TASK PROMPT: Which lines of the listing below contain the word "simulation"? Return them.

ENTRIES SHOWN:
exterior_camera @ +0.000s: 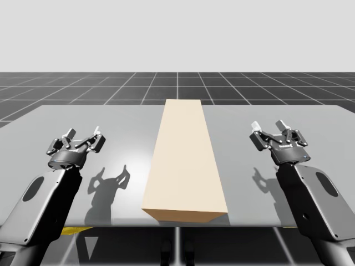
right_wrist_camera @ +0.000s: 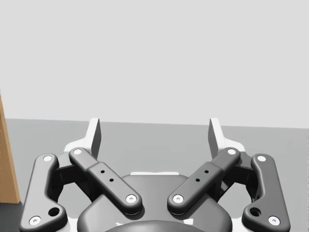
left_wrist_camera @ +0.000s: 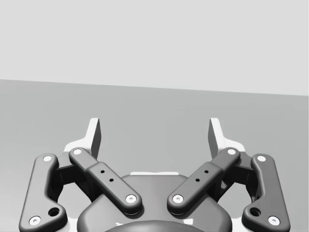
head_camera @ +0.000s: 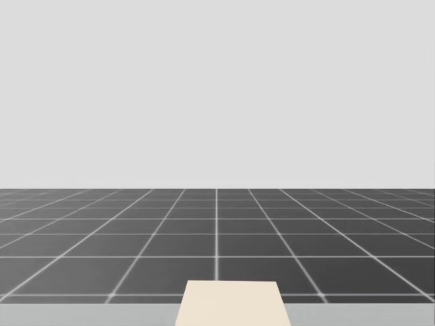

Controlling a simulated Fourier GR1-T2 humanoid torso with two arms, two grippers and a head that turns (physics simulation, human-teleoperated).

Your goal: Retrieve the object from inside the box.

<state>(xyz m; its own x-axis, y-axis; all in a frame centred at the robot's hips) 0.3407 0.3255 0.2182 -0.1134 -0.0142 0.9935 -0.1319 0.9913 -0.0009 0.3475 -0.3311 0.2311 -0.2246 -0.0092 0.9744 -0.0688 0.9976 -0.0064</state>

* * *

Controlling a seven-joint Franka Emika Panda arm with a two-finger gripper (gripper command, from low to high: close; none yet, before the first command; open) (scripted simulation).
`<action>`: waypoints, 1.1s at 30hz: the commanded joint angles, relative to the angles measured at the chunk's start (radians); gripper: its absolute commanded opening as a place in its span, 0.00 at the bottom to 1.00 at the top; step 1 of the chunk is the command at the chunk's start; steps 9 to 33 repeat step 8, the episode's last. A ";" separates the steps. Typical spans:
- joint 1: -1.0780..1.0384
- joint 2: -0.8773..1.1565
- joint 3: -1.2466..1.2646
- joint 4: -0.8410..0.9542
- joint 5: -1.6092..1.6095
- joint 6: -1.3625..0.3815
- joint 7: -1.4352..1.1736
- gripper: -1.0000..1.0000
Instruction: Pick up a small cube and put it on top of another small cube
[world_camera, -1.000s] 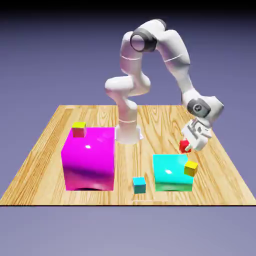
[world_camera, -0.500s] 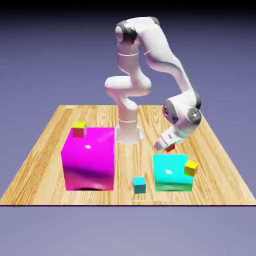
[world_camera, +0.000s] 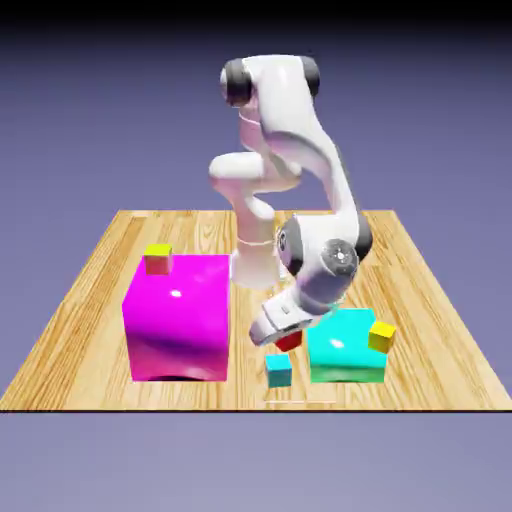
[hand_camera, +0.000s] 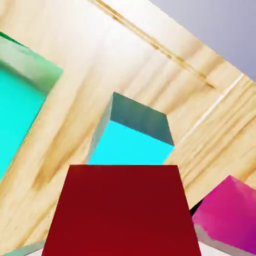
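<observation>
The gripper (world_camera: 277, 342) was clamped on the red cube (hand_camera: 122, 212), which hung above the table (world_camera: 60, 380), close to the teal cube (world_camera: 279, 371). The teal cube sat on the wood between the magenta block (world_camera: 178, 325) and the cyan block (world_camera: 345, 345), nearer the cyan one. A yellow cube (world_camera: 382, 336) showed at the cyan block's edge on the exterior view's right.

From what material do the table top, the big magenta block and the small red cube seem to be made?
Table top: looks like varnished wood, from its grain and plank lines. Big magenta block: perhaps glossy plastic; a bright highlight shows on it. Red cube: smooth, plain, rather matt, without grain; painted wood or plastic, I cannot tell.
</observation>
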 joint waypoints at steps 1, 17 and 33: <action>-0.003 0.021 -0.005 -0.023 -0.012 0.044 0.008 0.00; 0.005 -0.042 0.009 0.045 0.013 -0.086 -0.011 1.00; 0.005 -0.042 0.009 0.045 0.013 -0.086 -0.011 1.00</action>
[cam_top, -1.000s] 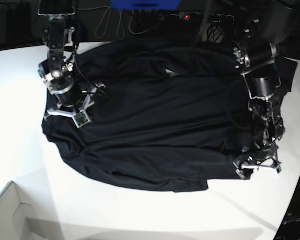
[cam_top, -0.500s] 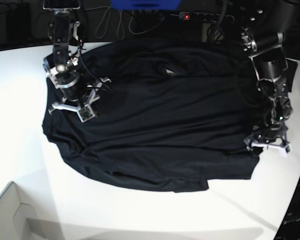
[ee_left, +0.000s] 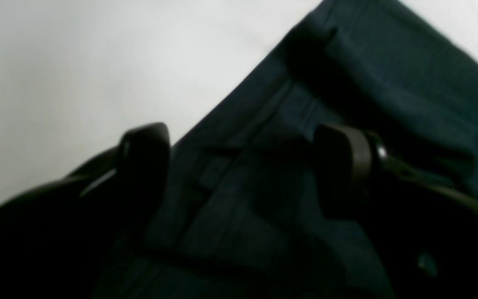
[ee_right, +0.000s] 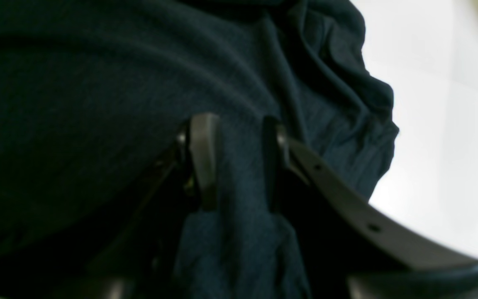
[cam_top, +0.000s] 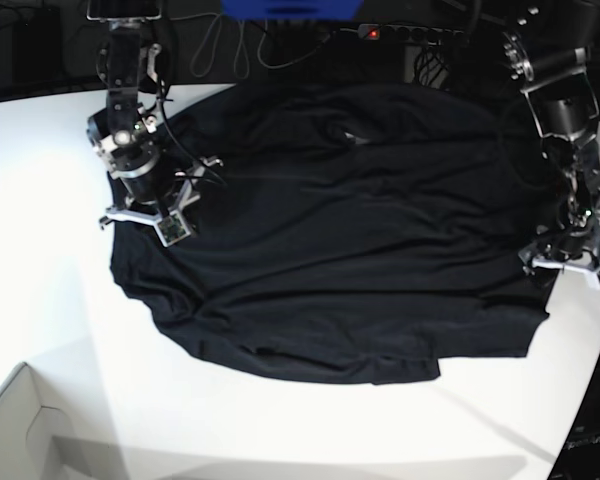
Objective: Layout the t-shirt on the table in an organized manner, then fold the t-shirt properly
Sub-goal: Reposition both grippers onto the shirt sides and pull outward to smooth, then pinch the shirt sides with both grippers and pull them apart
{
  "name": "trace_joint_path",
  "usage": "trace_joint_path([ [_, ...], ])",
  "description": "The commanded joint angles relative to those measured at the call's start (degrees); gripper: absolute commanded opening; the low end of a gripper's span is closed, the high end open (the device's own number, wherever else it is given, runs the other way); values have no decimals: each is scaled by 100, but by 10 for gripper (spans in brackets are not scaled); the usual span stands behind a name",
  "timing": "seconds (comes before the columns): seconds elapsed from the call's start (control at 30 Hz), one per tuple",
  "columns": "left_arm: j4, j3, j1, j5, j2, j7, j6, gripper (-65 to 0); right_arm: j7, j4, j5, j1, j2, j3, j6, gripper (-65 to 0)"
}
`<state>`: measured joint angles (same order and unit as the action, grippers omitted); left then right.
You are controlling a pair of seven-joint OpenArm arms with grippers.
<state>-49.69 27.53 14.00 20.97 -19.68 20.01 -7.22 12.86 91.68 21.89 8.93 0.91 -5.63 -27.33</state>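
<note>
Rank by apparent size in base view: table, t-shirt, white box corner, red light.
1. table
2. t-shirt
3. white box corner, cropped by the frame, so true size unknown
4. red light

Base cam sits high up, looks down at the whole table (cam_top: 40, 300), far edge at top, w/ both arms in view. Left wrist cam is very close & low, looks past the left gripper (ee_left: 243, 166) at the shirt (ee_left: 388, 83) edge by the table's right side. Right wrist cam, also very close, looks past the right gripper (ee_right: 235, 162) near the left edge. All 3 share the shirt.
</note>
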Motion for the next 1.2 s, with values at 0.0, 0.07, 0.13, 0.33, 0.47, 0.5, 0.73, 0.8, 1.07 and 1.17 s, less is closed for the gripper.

EXERCISE OUTPUT:
Controlling a simulated Fourier GR1-T2 humanoid torso with two arms, two grippers and a head that turns (physics simulation, human-teleoperated).
Controlling a seven-joint Franka Emika Panda arm with a two-finger gripper (gripper command, from low to high: close; none yet, before the first command; open) (scripted simulation).

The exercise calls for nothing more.